The Greens stated that the forceful removal of children from Australian soil to the appalling conditions on Nauru Island amounted to “child abuse.” Greens senator, Sarah Hanson-Young further emphasized that sending the children back to Nauru would constitute as “child abuse and Malcolm Turnbull needs to decide whether he is willing to authorize that. The evidence is clear and it’s undeniable that Nauru is unsafe for women and children and sending them back would be torture,” she said.

“We must create a fair and efficient system that will bring people here safely and integrate them into the community so that their families can flourish.”

“This is the first major test for the Prime Minister. Will he keep these children safe, where they can thrive and prosper, or will he dump them back on the prison island of Nauru?”

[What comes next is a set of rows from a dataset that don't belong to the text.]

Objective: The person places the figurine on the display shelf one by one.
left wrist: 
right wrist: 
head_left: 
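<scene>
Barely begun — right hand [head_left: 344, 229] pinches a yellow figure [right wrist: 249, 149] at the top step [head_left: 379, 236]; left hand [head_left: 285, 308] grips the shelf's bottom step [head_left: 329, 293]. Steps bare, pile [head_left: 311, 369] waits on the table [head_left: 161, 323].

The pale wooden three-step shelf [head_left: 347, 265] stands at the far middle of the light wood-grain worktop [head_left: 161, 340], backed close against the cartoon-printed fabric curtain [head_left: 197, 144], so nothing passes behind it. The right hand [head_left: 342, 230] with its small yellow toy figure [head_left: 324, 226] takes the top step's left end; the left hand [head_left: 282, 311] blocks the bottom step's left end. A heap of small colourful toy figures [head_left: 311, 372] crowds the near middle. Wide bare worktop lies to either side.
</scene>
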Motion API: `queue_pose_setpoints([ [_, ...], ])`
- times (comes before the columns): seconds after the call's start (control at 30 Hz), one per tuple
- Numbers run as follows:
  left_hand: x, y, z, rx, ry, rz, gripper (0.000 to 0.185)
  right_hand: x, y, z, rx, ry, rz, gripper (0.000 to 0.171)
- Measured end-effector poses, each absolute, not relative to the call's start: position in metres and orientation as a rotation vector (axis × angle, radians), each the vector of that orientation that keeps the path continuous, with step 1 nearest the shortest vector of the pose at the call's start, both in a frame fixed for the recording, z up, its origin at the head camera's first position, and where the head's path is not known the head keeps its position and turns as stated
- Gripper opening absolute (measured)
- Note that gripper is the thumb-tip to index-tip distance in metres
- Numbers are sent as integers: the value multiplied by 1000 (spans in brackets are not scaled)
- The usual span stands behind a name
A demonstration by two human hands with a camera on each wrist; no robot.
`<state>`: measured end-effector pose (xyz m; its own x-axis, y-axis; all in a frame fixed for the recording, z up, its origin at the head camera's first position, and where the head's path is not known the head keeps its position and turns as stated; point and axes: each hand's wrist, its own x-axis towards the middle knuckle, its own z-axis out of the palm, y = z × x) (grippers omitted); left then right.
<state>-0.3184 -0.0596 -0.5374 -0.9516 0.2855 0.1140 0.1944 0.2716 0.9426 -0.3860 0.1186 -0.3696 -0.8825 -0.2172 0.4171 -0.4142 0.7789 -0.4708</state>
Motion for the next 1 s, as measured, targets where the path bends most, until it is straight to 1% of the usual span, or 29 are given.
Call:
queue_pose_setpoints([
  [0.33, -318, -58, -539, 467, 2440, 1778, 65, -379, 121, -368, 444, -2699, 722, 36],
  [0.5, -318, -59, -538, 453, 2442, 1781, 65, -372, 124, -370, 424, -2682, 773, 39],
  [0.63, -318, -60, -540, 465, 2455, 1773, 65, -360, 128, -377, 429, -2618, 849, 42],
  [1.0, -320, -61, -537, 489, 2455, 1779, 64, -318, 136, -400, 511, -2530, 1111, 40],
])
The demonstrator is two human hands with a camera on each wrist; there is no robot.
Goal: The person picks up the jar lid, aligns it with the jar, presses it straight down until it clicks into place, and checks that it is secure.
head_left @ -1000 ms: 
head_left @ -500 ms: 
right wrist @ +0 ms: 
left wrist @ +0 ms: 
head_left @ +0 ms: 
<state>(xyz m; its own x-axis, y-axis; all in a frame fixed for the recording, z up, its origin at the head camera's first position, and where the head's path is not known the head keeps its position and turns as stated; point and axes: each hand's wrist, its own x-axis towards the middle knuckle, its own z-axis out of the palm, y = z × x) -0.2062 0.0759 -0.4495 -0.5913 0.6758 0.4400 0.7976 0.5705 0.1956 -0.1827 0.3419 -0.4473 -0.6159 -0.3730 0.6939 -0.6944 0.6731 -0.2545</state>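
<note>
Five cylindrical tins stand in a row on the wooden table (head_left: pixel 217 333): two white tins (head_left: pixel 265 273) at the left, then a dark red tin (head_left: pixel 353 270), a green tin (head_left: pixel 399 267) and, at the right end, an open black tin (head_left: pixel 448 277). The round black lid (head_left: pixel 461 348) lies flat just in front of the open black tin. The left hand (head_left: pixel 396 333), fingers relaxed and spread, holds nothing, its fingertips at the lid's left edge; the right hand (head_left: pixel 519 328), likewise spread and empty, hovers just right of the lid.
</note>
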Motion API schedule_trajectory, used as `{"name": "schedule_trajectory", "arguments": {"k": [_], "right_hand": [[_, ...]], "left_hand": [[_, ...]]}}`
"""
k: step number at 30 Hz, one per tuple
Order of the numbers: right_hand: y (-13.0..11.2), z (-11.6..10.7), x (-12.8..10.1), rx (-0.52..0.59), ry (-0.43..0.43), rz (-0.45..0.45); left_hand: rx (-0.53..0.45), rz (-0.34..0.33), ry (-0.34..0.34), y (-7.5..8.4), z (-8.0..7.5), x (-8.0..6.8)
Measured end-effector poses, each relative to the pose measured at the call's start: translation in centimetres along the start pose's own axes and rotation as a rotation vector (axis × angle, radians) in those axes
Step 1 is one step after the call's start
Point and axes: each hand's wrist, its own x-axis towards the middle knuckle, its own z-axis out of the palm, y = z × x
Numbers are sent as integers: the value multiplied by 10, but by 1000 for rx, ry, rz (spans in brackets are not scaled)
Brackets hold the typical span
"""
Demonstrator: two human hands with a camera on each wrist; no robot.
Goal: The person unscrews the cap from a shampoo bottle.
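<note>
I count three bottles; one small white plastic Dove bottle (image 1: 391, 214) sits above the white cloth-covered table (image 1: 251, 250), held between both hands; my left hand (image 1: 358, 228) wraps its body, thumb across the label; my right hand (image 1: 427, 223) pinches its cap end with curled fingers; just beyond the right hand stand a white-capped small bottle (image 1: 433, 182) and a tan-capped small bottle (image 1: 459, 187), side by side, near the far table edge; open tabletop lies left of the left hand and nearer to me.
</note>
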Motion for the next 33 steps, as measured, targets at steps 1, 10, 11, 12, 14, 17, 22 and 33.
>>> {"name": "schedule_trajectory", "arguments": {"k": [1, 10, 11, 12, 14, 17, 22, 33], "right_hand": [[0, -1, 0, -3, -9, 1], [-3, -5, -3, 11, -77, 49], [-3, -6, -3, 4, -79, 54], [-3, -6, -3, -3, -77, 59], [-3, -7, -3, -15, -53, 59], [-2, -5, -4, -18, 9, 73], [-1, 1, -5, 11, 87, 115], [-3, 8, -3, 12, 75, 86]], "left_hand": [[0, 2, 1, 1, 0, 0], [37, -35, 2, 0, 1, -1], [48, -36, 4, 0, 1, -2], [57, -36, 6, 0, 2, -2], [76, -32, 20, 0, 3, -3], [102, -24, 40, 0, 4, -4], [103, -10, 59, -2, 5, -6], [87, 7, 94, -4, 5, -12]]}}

Greens senator, Sarah Hanson-Young is referring to the string of reports regarding sexual and physical abuse from asylum seekers on Nauru and Manus Island. The company responsible for running the detention centre, Transfield Services, told a Senate inquiry that it received 67 allegations of child abuse up until May of 2015. 30 of these allegations were against detention centre staff. Furthermore, 33 asylum seekers allege that they have been raped or sexually assaulted at the centre and another 5 claim that they have been asked for sexual favours in exchange for contraband. Daniel Webb, who is the director of legal advocacy at Melbourne’s Human Rights Law Centre, said that Australia should not be settling refugees in the Nauruan community. He says that it is “becoming clear that Nauru, both inside the detention centre and outside of it, is not a safe place for women and not a safe place for children.” He believes that “It is fundamentally wrong to condemn these people to a life in limbo on a tiny island. The stroke of a pen is all that it would take our Prime Minister or our Immigration Minister to do the decent thing and let these families stay.”

The High Court Case was run on behalf of a Bangladeshi woman who was brought to Australia from Nauru in August of 2014 for medical treatment. Representatives of the asylum seeker said that the woman, who has an infant daughter, was “terrified” of returning back to the Island, where she would be condemned to physical and sexual abuse, poor health care and appalling living conditions.

The woman argued that the Commonwealth’s conduct, which includes the denial of her liberty and entering into contracts that determine her detention, was not authorized by any valid Australian law. However, in direct retaliation to these allegations, the court ruled that the woman was not entitled to declare that her past detention was unlawful. It was judged that a memorandum of understanding between the Commonwealth and Nauru on the processing of asylum seekers existed and was authorized under the constitution, and that other government conduct was covered under the Migration Act.

It seems to me that nothing has changed in Australia’s legislation since the White Australia Policy of the twentieth century, or even the Assimilation Policy (1951-1962). This country may pride itself on being one of the world’s most multi-racial and multi-cultural nations, but the truth is harder for the government to admit.

The all-powerful judicial power held by the Australian government within its constitution allows politicians, who are mainly straight, white males from privileged backgrounds, to determine the fate of particularly vulnerable people. This can be compared to the condemnable and racist acts that were carried out to ‘assimilate’ Indigenous Australians, which was encouraged by the Australian government 60 years ago. This new judgement, which is held by the High Court, is further evidence that the government endorses the systematic restriction of who can be “Australian” based on a discriminative standard: race.

With this High Court judgement, the Australian government has lost all credibility in the International Human Rights community. In order to regain respect on the international stage, as well as their own citizens, Australia’s government needs to seriously reconsider its abusive refugee policies and quickly take steps to restore its international standing as a country that upholds and respects the rights set out in Universal Declaration of Human Rights.

As Mr Webb from the Human Rights Law centre advocated, “Legality is one thing. The morality is another.”